____ Data section

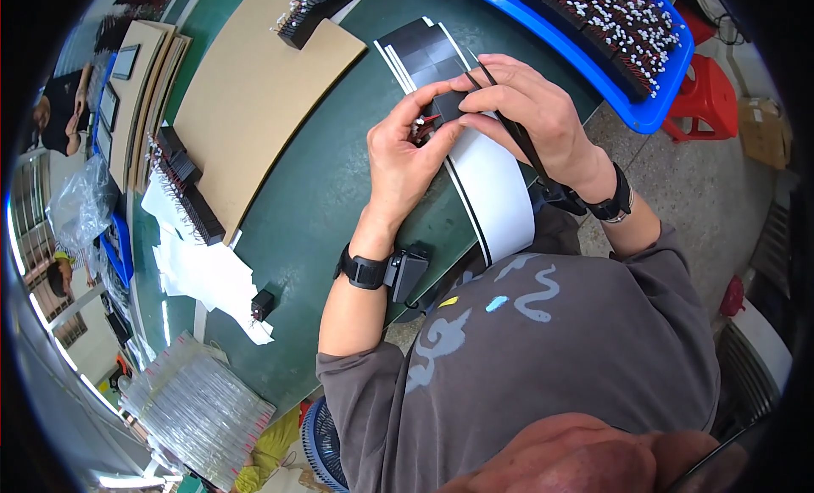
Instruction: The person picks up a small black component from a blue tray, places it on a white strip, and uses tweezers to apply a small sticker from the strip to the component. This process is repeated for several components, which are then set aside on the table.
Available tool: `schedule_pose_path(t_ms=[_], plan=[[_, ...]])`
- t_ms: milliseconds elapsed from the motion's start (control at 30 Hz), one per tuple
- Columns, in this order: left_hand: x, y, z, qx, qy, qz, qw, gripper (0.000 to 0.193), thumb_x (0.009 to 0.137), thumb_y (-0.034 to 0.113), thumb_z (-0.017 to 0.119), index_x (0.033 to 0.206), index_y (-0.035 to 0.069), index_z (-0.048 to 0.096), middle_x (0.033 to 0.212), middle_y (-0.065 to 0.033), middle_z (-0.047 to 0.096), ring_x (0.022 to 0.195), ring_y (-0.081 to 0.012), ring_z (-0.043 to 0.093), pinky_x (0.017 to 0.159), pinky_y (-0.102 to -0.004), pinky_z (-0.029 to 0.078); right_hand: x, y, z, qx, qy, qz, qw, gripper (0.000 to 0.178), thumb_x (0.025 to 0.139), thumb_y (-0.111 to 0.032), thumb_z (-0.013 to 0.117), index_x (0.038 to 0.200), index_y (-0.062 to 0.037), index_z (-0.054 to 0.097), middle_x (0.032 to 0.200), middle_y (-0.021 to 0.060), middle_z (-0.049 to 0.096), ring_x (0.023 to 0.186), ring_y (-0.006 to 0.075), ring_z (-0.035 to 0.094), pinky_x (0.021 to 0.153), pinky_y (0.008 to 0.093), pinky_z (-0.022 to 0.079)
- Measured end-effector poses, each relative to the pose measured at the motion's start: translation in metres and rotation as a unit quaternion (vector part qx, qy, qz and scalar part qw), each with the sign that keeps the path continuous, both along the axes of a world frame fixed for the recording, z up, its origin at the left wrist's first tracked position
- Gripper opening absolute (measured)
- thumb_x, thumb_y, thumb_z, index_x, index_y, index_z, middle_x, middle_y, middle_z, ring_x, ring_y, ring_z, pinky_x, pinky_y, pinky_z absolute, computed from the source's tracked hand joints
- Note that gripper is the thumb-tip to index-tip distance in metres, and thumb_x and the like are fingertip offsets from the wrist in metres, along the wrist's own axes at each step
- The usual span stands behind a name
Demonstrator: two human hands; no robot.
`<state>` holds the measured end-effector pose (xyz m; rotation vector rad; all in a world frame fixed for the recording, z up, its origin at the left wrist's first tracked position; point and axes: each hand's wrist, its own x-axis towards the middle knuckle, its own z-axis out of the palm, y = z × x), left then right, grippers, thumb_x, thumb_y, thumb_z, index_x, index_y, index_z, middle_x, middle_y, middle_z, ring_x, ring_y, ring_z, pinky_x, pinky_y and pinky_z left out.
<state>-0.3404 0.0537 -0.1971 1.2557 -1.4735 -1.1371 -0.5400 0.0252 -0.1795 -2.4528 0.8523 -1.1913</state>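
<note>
My left hand (400,158) grips a small black block-shaped part (449,107) between thumb and fingers. Red wires with a white connector (419,128) stick out of the block beside the left palm. Curled in from the other side, my right hand (547,120) keeps black tweezers (521,141) in its grasp, their tips pointing up and away. Its thumb and fingertips also meet the block's right side. Beneath both hands lies a long white backing sheet (500,192) with dark edge stripes. Black square pads (424,54) cover its far end.
A blue tray (632,116) of wired black blocks stands far right, near a red stool (705,99). At left are a brown board (254,86), a row of blocks (200,213), white papers (199,277) and a lone block (263,303). Clear plastic tubes (199,408) pile up lower left.
</note>
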Motion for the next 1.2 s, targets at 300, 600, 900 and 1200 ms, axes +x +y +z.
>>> schedule_pose_path(t_ms=[300,600,900,1200], plan=[[0.0,-0.006,-0.004,0.016,0.126,0.01,0.992,0.038,0.084,0.003,0.079,0.12,0.004,0.067,0.113,0.0004,0.07,0.082,-0.0018,0.054,0.073,-0.0181,0.046,-0.031,0.005,0.003,0.051,-0.003,-0.156,0.986,0.023,0.079,0.002,0.079,0.09,-0.0015,0.06,0.104,0.0153,0.068,0.101,0.0316,0.067,0.09,0.0391,0.053],[0.003,-0.005,-0.002,0.04,0.201,0.037,0.978,0.036,0.088,0.0,0.075,0.121,-0.001,0.062,0.118,-0.0081,0.069,0.092,-0.0067,0.06,0.08,-0.0208,0.051,-0.025,0.018,0.001,-0.012,0.049,-0.172,0.984,0.02,0.082,-0.004,0.077,0.097,-0.0012,0.063,0.108,0.014,0.07,0.103,0.0327,0.067,0.09,0.0394,0.053],[0.001,-0.009,0.005,0.057,0.303,0.051,0.95,0.035,0.09,-0.002,0.071,0.123,-0.003,0.059,0.121,-0.0142,0.068,0.106,-0.0162,0.066,0.092,-0.0307,0.058,-0.02,0.057,-0.007,0.125,0.064,0.163,0.976,0.018,0.094,-0.017,0.068,0.103,-0.0013,0.065,0.105,0.0146,0.07,0.11,0.0321,0.064,0.096,0.0462,0.049],[-0.012,-0.009,-0.007,0.018,0.143,-0.004,0.99,0.035,0.086,0.007,0.078,0.118,0.003,0.065,0.096,-0.0007,0.068,0.084,-0.0047,0.06,0.073,-0.0191,0.05,-0.028,0.042,0.005,0.447,-0.138,0.021,0.884,0.023,0.098,-0.022,0.065,0.106,-0.0001,0.066,0.086,0.0041,0.063,0.085,0.0163,0.058,0.082,0.0291,0.046]])
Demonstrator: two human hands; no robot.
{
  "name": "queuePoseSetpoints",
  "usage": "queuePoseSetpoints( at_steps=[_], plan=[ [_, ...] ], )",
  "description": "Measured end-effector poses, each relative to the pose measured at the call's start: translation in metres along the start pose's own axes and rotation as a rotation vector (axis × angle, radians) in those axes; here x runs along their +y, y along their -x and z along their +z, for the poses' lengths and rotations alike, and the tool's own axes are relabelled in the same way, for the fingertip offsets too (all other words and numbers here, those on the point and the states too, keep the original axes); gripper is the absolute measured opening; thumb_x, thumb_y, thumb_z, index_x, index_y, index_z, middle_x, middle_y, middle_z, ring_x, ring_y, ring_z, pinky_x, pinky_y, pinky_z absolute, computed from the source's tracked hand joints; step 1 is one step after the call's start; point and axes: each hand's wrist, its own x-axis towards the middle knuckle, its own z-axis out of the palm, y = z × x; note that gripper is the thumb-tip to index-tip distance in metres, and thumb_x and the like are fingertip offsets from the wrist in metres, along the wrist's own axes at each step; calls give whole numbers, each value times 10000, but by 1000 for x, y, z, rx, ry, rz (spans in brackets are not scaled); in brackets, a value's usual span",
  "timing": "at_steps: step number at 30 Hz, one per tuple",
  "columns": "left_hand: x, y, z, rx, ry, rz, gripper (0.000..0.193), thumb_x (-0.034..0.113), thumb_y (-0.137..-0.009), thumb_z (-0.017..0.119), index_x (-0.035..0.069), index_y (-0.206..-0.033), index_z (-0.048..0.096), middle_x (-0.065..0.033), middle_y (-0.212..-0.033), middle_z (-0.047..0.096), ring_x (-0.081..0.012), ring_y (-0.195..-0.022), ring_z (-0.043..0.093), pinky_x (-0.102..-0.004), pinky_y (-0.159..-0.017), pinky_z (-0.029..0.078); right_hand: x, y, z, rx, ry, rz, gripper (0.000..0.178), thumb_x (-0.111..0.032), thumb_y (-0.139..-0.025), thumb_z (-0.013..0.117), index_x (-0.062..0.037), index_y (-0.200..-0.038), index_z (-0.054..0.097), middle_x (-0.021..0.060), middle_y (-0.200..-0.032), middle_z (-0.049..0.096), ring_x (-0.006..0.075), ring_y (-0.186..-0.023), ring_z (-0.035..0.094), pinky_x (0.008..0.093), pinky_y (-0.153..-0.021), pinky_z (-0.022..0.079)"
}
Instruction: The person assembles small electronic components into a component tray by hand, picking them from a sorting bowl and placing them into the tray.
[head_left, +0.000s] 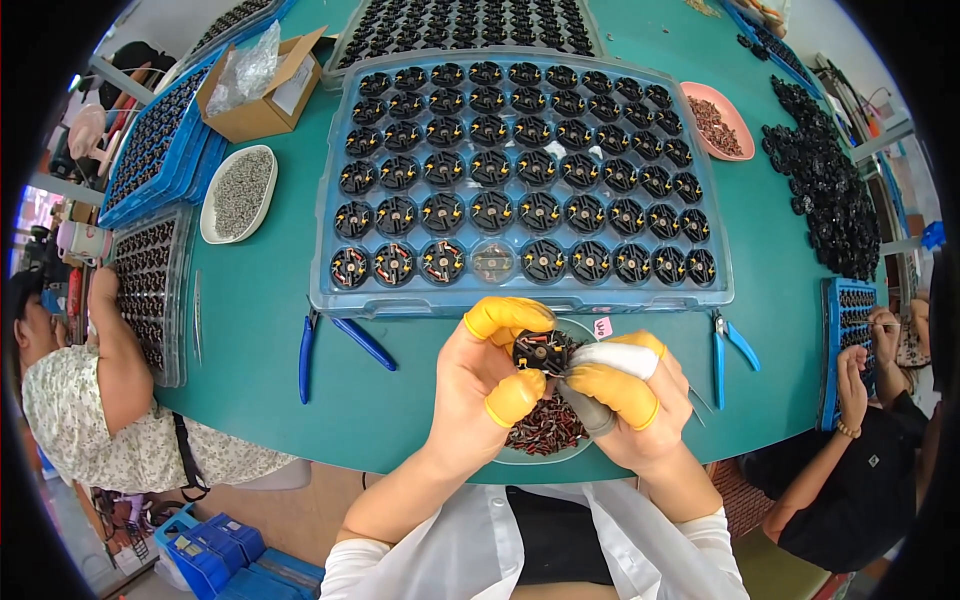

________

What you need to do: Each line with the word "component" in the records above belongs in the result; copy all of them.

Written response:
Instruction: The person picks up a small black component from a blue tray, places it on a white strip, and uses tweezers to apply a small sticker from the strip to the component. This process is repeated for several components, which are then set aside on the table.
Instruction: The person assembles small electronic components into a component tray by hand, picking them from a sorting bowl and placing them into the tray.

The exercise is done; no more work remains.